* _REQUIRED WORK_
Print, exactly as they appear in the listing below, the lines from the line with "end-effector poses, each" to the line with "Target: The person", with both end lines kept.

* _TASK DATA_
--------

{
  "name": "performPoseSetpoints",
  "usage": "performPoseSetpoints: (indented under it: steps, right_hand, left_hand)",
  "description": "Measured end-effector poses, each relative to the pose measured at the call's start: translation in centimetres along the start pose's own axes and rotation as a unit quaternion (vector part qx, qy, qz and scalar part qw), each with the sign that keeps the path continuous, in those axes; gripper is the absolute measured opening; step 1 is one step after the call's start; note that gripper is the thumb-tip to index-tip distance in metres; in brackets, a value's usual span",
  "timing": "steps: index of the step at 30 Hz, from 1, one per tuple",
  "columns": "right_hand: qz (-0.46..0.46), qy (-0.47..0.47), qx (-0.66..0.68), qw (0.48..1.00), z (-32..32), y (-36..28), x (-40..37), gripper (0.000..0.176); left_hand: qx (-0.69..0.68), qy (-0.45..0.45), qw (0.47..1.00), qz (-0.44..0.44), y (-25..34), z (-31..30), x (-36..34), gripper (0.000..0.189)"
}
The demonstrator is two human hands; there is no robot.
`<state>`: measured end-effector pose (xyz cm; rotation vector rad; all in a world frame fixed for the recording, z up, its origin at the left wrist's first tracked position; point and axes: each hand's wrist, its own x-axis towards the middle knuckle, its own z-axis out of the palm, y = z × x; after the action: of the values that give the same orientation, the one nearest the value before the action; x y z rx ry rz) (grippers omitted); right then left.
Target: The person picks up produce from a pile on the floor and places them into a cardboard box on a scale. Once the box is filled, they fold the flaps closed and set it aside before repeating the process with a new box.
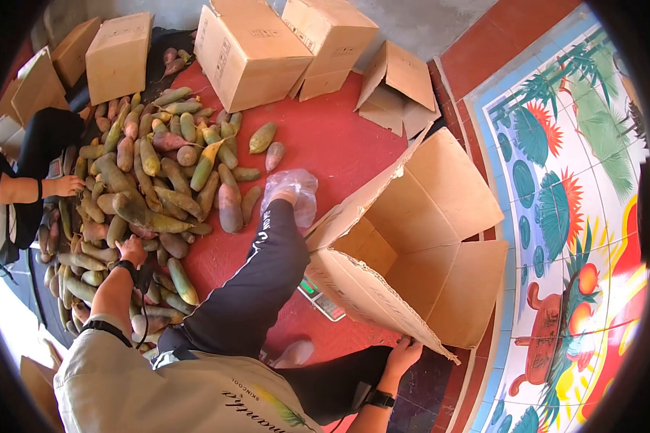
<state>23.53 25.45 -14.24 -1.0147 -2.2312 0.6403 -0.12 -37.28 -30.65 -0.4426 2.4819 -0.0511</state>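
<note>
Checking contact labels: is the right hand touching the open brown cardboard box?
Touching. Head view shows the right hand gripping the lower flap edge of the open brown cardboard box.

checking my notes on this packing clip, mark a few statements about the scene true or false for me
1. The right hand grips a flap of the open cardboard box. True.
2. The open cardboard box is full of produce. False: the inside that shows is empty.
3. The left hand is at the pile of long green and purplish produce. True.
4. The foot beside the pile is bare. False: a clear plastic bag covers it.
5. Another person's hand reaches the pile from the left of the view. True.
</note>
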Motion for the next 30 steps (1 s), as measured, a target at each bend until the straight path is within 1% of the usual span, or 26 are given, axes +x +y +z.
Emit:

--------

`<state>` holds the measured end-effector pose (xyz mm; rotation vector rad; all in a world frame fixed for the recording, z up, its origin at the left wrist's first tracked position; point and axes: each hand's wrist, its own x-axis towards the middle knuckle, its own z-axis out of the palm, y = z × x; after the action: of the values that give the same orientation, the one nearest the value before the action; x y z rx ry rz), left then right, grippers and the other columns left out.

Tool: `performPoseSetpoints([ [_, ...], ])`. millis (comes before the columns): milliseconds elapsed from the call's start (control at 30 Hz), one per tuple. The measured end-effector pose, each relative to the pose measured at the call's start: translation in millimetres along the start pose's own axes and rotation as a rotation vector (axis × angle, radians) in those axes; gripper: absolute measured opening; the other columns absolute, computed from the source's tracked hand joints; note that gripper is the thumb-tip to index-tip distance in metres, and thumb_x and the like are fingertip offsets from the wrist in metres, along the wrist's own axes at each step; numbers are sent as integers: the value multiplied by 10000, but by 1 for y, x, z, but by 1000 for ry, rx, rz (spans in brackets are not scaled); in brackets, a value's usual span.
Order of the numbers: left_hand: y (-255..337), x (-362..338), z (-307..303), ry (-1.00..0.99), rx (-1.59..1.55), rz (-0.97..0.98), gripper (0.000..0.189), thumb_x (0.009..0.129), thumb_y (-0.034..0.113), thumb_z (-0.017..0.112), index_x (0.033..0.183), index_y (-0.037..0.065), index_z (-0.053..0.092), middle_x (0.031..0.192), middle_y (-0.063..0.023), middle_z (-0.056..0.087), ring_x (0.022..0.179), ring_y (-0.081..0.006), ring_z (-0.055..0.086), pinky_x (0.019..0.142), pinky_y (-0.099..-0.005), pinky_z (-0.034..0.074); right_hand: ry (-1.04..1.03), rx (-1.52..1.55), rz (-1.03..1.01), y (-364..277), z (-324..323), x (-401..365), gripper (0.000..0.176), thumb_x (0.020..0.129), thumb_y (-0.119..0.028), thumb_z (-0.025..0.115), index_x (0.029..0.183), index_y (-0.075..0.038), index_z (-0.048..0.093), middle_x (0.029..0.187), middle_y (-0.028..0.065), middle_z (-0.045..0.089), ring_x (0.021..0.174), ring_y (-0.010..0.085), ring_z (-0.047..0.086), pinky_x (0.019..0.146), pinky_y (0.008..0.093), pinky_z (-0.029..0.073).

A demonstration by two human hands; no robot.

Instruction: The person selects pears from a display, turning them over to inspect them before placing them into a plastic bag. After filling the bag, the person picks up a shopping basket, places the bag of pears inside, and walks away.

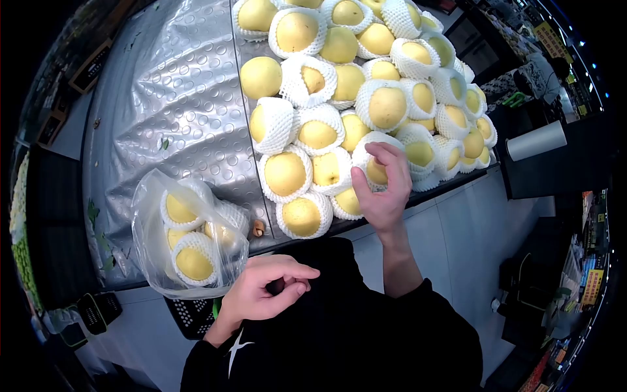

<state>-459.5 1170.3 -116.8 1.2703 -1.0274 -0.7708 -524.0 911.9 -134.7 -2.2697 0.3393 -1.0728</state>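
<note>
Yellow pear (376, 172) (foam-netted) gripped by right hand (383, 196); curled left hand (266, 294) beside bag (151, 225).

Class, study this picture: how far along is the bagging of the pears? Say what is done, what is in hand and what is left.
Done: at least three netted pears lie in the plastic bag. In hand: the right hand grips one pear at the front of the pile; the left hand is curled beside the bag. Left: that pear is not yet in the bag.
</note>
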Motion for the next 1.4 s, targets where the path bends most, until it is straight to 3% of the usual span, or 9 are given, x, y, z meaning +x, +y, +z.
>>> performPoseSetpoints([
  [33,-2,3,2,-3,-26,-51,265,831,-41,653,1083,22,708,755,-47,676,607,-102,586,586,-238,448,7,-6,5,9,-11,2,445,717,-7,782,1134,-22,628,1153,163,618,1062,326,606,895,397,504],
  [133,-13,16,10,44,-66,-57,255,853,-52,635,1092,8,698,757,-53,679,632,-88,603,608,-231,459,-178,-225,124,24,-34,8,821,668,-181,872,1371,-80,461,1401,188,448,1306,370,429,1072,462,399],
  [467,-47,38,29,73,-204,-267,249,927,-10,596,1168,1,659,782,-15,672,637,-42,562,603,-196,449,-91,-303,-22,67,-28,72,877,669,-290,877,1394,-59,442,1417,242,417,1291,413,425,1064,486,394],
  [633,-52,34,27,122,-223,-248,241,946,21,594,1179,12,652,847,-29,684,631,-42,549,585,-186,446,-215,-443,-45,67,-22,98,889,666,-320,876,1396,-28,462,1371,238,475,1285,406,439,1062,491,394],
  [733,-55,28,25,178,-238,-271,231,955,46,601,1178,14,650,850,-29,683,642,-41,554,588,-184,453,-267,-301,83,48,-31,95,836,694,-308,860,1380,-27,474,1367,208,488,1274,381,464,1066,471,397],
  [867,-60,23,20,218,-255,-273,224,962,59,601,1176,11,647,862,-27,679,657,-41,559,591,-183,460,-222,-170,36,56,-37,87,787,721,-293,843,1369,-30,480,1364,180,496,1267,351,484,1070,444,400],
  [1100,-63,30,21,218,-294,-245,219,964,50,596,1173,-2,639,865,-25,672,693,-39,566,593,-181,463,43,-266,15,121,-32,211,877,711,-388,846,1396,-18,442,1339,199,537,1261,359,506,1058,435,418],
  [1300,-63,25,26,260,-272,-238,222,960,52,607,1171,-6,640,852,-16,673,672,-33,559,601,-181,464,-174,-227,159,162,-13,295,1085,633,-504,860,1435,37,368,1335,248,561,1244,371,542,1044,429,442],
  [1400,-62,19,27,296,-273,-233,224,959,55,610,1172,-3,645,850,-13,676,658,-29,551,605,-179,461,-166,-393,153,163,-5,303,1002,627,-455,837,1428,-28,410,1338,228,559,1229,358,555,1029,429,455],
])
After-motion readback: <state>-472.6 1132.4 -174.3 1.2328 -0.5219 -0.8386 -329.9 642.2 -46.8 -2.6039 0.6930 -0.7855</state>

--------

* _SOLVED EXERCISE_
  "description": "Measured end-effector poses, each relative to the pose measured at the call's start: translation in centimetres along the start pose's own axes and rotation as a unit quaternion (vector part qx, qy, qz and scalar part qw), each with the sign that keeps the path continuous, in those axes; gripper is the absolute measured opening; step 1 is one step after the call's start; note that gripper is the thumb-tip to index-tip distance in metres; in brackets, a value's usual span",
  "timing": "steps: index of the step at 30 Hz, from 1, one per tuple",
  "columns": "right_hand: qz (-0.46..0.46), qy (-0.47..0.47), qx (-0.66..0.68), qw (0.48..1.00), z (-32..32), y (-36..28), x (-40..37), gripper (0.000..0.176); left_hand: qx (-0.69..0.68), qy (-0.45..0.45), qw (0.47..1.00), qz (-0.44..0.44), y (-25..34), z (-31..30), x (-36..34), gripper (0.000..0.189)"
}
The demonstrator is two human hands; there is no robot.
`<state>`: measured end-effector pose (xyz cm; rotation vector rad; all in a world frame fixed for the recording, z up, its origin at the left wrist's first tracked position; point and axes: each hand's wrist, its own x-axis towards the middle knuckle, its own z-axis out of the palm, y = z × x; after the action: of the values that give the same orientation, the one nearest the value before the action; x y z rx ry rz) (grippers omitted); right then left.
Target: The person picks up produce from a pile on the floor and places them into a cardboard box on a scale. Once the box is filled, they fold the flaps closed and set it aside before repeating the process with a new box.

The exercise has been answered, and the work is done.